Andrew posted about one of the classic sticky issues in the “martial arts industry”:
Random question: how important do you think it is for a teacher to be as good or better than his/her students when teaching them something? I don’t have any students per se, but I do try to help people out when I see them making the same mistakes I do. Sometimes I feel somewhat like a hypocrite telling someone to do something that I am not able to do myself.
On the flip side, I have a hard time taking instruction from someone who can’t do what they’re telling me to, or who does it really crappy (I’m not including older people of course). I am more than willing to concede that it is just my arrogance that produces this attitude and most of the time I try to glean whatever good advice is there to be had, but I honestly feel like I will always need someone better than me to instruct me. Now, this has not been a problem thus far since all the instructors I’ve had at Tech can rather effortlessly outdo me in pretty much anything they instruct me on – I like that, it keeps me humble and gives me something to work towards.
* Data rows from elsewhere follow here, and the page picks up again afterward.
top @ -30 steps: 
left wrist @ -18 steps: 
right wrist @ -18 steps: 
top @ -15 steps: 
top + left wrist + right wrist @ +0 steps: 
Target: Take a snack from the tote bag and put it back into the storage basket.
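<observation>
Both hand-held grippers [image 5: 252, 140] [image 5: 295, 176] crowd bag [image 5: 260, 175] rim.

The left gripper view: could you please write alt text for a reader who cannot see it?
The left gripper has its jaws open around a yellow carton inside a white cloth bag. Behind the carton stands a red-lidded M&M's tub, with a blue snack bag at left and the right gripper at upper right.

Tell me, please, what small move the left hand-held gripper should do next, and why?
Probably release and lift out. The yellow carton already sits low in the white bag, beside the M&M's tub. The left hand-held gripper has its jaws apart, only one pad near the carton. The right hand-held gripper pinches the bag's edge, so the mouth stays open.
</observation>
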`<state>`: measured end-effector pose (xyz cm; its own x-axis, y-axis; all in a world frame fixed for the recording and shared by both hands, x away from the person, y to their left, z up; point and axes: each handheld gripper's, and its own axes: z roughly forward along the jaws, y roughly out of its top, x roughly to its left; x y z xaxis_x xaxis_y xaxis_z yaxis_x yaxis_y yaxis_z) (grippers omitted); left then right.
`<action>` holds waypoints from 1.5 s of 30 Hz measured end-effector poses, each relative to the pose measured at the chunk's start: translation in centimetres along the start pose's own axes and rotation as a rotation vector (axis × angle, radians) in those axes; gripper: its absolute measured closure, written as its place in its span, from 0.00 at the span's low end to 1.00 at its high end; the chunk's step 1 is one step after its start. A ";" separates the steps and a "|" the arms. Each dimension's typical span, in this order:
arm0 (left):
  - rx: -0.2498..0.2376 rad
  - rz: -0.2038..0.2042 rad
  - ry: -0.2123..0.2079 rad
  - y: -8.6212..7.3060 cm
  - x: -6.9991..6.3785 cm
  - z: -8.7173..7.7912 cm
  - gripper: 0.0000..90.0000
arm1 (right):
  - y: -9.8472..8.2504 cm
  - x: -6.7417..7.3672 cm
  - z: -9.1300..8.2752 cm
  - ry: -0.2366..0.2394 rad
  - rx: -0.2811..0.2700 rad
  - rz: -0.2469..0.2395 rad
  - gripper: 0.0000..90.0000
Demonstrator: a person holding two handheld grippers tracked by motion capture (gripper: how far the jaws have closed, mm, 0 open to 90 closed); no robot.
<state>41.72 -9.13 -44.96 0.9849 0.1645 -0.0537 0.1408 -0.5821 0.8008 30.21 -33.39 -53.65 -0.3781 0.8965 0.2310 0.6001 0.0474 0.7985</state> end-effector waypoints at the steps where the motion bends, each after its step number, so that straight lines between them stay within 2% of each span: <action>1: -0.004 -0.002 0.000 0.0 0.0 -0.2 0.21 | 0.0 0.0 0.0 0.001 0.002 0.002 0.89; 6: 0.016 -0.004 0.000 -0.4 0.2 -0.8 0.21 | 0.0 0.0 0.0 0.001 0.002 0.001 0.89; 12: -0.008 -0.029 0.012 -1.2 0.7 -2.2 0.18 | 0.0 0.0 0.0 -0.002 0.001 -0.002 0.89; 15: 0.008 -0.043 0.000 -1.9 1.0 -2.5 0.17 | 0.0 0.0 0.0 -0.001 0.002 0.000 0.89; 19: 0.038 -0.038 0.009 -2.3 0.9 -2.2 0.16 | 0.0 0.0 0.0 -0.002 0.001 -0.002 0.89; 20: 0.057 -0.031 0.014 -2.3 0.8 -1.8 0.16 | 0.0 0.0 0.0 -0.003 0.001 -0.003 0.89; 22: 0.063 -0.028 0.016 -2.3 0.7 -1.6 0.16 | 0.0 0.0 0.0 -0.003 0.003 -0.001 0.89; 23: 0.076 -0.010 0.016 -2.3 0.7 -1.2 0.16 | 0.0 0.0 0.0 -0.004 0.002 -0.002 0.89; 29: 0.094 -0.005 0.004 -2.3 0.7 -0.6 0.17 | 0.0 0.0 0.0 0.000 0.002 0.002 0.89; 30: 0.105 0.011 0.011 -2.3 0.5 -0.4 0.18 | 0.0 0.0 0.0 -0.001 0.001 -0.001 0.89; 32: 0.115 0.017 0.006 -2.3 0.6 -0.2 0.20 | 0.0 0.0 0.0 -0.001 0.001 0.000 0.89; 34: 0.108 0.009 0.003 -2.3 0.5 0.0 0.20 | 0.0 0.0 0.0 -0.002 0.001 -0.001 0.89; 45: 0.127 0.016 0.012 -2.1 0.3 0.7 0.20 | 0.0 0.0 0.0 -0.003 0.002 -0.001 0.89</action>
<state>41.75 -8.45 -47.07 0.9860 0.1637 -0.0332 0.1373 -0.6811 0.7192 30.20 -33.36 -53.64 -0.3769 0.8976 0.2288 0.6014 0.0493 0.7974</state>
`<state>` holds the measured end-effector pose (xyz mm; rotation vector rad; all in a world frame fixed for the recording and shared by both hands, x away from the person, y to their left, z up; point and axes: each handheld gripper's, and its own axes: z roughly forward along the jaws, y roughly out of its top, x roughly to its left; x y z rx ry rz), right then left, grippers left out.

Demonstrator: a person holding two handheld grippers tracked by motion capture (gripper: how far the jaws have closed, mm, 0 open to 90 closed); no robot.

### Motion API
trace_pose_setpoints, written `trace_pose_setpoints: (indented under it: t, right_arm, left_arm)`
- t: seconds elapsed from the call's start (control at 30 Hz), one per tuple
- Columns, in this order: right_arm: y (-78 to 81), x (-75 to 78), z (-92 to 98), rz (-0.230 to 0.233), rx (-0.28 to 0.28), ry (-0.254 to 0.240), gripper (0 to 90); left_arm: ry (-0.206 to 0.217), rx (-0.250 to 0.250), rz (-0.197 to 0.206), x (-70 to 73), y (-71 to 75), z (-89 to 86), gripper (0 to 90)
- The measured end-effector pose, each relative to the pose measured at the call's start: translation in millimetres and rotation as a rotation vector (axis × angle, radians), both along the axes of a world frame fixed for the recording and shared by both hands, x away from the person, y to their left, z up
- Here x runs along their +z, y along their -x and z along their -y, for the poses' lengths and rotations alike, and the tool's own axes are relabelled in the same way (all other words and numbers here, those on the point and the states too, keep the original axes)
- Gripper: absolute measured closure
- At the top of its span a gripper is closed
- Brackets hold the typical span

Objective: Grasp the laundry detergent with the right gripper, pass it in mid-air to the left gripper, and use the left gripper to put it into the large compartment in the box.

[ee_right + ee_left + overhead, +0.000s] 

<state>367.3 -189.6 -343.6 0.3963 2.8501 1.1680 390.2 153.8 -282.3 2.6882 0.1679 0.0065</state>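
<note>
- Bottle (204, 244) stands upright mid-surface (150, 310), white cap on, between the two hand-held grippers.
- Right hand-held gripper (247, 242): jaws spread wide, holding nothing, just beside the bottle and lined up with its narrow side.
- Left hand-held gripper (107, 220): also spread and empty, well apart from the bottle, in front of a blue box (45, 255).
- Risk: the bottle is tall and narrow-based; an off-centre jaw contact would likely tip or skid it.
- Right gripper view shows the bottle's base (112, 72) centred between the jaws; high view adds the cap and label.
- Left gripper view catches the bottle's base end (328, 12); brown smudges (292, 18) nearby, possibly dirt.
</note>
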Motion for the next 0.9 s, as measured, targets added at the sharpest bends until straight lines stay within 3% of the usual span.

Let me ask the same thing a different way. How good do you have to be at doing taido in order to competently instruct it? Knowing the theory behind stuff is all good and needed, but theory did nothing for me last night trying to learn hangetsu ate – I didn’t really get it until I saw Bryan do it.
I know there’s no real measuring stick as to how “good” someone is at doing taido, but hopefully you get the idea of what I’m asking, even if I’m not expressing it as clearly as I would like.